The following references are from our Leader’s works:

That which material sense calls intangible, is found to be substance. What to material

sense seems substance, becomes nothingness, as the sense-dream vanishes and reality appears.

(Science and Health, p. 312)

. . . sin and sorrow, disease and death, are the suppositional absence of Life, God, and flee

as phantoms of error before truth and love.

(Science and Health, p. 215)

As vapor melts before the sun, so evil would vanish before the reality of good.

(Science and Health, p. 480)

The crude creations of mortal thought must finally give place to the glorious forms which

we sometimes behold in the camera of divine Mind, when the mental picture is spiritual and

eternal.

(Science and Health, p. 264)

. . . evil is egotistic,—boastful, but fleeing like a shadow at daybreak . . .

(Unity of Good, p. 27)

[“. . . at daybreak” means “seen in the correct light”—seen from the correct standpoint.]

We can rejoice that whatever appears as a problem is nothing more than a misconception,

which cannot withstand the recognition of existence from the standpoint of Truth itself.

Let us not, then, allow mortal mind to attempt any interpretation of any situation.
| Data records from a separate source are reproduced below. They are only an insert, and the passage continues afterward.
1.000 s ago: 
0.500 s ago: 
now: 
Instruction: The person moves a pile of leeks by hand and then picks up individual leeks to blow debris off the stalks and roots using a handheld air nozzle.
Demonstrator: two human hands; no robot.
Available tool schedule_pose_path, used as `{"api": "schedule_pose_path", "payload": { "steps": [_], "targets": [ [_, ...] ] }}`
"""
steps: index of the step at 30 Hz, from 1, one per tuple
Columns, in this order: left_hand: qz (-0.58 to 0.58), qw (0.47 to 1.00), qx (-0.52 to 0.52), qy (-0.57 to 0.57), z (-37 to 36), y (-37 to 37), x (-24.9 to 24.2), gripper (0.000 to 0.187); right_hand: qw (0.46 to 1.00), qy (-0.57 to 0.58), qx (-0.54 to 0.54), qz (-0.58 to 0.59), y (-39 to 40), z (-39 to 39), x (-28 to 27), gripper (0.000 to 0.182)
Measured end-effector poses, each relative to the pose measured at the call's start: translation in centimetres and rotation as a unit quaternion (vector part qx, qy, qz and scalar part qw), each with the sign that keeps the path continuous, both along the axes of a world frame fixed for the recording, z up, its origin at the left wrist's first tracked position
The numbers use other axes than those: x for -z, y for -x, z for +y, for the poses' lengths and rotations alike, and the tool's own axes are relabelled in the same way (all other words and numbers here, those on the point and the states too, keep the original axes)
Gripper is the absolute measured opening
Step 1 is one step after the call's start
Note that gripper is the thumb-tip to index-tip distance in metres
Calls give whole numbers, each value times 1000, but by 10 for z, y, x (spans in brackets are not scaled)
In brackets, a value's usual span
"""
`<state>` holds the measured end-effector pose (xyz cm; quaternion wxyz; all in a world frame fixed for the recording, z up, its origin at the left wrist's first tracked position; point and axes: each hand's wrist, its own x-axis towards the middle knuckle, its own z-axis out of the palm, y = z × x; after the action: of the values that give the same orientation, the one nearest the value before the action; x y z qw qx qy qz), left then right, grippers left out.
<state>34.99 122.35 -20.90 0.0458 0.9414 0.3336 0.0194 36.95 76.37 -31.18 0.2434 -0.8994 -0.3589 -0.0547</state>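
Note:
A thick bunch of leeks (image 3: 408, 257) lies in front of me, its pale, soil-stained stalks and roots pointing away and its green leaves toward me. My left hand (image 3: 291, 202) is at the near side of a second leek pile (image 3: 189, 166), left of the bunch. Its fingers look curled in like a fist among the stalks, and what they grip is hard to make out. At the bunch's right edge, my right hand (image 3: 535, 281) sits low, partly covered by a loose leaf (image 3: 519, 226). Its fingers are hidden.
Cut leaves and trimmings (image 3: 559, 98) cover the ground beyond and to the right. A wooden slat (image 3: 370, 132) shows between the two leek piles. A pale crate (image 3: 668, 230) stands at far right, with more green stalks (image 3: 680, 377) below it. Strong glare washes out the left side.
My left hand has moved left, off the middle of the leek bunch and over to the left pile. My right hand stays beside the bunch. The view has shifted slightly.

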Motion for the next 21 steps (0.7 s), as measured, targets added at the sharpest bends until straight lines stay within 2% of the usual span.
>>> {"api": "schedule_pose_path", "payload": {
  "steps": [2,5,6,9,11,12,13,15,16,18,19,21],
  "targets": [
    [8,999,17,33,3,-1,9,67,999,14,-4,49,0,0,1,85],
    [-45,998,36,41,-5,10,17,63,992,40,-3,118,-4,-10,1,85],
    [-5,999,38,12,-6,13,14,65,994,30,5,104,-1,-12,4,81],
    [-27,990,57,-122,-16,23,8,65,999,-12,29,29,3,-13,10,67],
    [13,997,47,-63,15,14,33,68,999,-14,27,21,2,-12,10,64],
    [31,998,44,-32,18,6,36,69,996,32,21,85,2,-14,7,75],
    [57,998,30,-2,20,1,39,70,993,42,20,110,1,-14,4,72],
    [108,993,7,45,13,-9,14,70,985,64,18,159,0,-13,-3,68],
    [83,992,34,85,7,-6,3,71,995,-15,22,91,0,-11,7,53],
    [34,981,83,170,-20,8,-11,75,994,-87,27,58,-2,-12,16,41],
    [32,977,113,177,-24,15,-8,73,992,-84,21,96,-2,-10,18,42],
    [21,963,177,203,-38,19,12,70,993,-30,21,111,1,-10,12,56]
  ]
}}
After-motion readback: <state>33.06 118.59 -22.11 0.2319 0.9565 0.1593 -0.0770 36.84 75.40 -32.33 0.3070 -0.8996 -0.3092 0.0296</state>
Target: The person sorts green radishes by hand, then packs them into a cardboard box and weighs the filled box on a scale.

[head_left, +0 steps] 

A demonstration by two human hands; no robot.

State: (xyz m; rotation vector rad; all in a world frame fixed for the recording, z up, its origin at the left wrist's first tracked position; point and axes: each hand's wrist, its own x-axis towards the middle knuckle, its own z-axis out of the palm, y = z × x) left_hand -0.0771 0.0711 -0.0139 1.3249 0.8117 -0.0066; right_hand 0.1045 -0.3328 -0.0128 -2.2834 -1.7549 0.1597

It

would only misinter­pret it. Speaking of this mind, Jesus said (John 8:44) that it abode not in the

truth, because there is no truth in him. When he speaketh a lie, he speaketh of his own: for he is a

liar, and the father of it.” Flow impossible for that which has “no truth” in itself to give a true

interpretation of anything! As Science and Health says (p. 126), “Human thought never projected

the least portion of true being.”

Only divine Principle’s interpretation and evidence is to be admitted. This evidence is

infinite joy, harmony, beauty, freshness and bounty, all of which constitute your being.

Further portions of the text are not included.